But there was no obvious way to get into the fortress. The gate was too slick to climb, and the embankments too steep. In desperation, I threw myself at the gate, and to my astonishment, it opened (5)!

Tell no one of this.

In the first room, I had to navigate past some concealed traps and over a tripwire. No issues for a master thief like me (6)!

What would have happened if there had been issues for a master thief like me.

In the next room, a dining hall, I had to act fast. Man, it was crazy. First, I locked the door I came in, trapping a group of bandits outside. Then I blocked the east entry with a chair. Three bandit thugs charged in the west door, but I shoved a candelabra in their path, and as they went around the other side of the table, I jumped up on it, grabbed the rope to the chandelier, bowled them over, and dropped the chandelier on their heads (7)! Flush with the thrill of success, I bolted into the next room.


There, I at last encountered Yorick, the baron's jester, Elsa's friend, and the "warlock" of legend. He began by taunting and threatening me, but once I mentioned Elsa's name, he changed his tune. He seemed relieved that I was there to help. He related that Elsa didn't remember who she was, and that she planned to move the brigands out of the valley once the snows cleared, which would reduce the chances that she'd ever be disenchanted.

Oh. Yeah. About Toro...

He told me that he'd prepare the escape for me and took off, forgetting to let me know how to navigate through his crazy maze of a room, where every mistep could send me spinning to my doom. I gingerly walked across the planks, going in some openings only to emerge on the other side, opening doors that led to blank walls, before I finally got out (8).

In the room beyond, I at last came face-to-face with the brigand leader, and my, what a face!


She was lithe and stylish and fierce and roguish, and from the moment I saw her, all I wanted to do was join her band and be her bandit king. Or even her bandit consort. But the sword in her hand suggested that she wouldn't give me that option, so I hurled the dispel potion at her...


...and she turned into...a woman. A pretty woman, sure. But just a woman.


She remembered who she was immediately and raced home to her father. I liked her better with a sword in her hand and an attitude on her face. I hope the dispel potion didn't take away the skill she's accumulated over the last 10 years.
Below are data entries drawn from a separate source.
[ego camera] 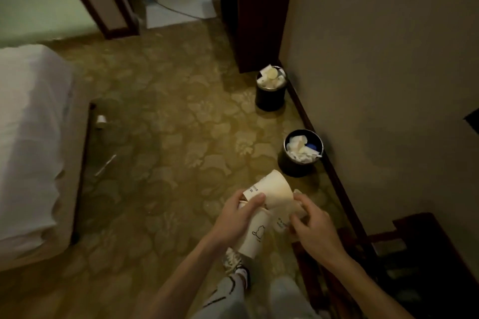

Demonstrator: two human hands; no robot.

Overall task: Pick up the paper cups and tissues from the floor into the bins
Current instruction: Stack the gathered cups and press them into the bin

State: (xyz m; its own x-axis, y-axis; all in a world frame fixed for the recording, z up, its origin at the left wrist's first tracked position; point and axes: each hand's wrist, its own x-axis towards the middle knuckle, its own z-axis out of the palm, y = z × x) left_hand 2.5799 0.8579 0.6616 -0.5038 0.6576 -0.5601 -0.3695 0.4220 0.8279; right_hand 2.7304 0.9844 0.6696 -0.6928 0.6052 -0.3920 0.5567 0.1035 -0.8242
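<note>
Cups point(269, 189), white with a cartoon outline, are clutched in left hand point(234, 217) and right hand point(315, 225).

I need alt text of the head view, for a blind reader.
The left hand and right hand hold white paper cups above patterned carpet. A near bin and a far bin, both holding white rubbish, stand by the wall.

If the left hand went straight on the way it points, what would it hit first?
Probably the nearer dark round bin by the wall, though the left hand with its white paper cups may pass above it.
</note>
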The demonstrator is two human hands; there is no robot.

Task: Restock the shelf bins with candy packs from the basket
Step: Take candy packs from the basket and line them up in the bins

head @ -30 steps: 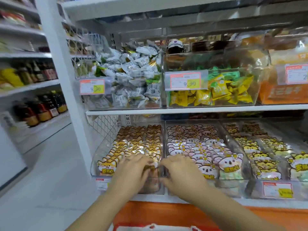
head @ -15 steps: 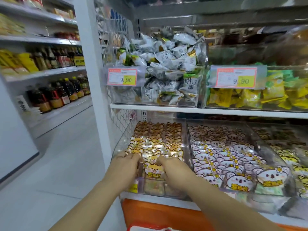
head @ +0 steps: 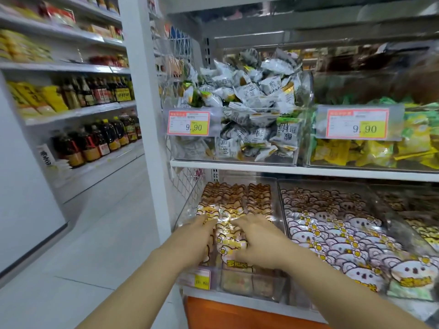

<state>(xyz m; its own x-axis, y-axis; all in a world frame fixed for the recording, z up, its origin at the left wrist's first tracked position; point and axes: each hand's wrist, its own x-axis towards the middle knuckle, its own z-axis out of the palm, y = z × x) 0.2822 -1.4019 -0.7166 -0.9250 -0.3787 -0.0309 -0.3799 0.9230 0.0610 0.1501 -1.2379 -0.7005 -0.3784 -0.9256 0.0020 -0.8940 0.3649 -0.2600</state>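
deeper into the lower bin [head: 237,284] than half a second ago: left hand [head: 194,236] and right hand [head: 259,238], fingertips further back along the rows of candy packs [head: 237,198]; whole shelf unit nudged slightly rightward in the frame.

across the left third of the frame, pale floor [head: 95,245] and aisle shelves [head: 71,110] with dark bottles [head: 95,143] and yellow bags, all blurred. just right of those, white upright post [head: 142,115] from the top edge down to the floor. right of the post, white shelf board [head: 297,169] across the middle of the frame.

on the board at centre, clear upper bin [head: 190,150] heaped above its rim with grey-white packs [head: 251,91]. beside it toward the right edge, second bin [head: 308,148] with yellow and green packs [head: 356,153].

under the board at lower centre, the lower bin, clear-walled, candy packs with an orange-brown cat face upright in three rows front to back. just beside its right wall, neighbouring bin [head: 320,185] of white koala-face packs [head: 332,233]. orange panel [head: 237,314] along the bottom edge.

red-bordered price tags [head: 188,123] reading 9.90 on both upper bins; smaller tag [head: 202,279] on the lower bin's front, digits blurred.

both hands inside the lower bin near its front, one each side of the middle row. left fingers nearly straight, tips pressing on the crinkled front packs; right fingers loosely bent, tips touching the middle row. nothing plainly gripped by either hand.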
Maybe she'll become a hero like me!

The what must be returned to who now?

Elsa and Yorick used some magic amulet to return to the castle, leaving me in a room full of treasure! Sure, bandits were beating down the door, but...treasure! Excruciatingly, all I could do was search her desk and run for the exit (9).


The next few hours were a confusing whirlwind. I returned to Baron von Spielburg's castle, where everyone was assembled (10), and the baron named me Hero of the Realm!


Before I knew what was happening, Abdulla and the Katta couple whisked me off on Abdulla's magic carpet to Shapeir!


"But what about Baba Yaga!" I screamed, as the valley of Spielburg faded in the distance. I guess Erasmus or someone will have to deal with her.

The valley really was enclosed on all sides by mountains.

Notes and Comments

1. Baba Yaga. As Corey Cole mentioned in a comment, they adapted her from Slavic folklore, including the hut on chicken legs. I've been a lover of Mussorgsky's "Pictures at an Exhibition" for years, but somehow I never connected the ninth movement to Baba Yaga until I read her Wikipedia page. (If you want to hear the movement, click here.)

2. Baba Yaga's Hut. I'm condensing for the sake of the narrative. I originally visited Baba Yaga's hut before I freed the Baronet, but I didn't know the rhyme and it didn't occur to me to just ask the skull for it. I returned later and tried everything--CLIMB FENCE, SMASH GATE, KILL SKULL, THROW DAGGER AT HUT--before I thought to type ASK ABOUT RHYME.

3. Cheetaur. Man, was the cheetaur tough. The only way I defeated it was to ESCAPE in the middle of combat, quickly quaff a healing potion, and then go back into combat again.

Not my most heroic moment.

4. Bandit fortress. At this point, I begin making a lot of mistakes, culminating in ending the game with a less-that-perfect score. I'll cover those mistakes in detail in the next posting, but the first one is that there's a secret door to the bandit fortress that I missed.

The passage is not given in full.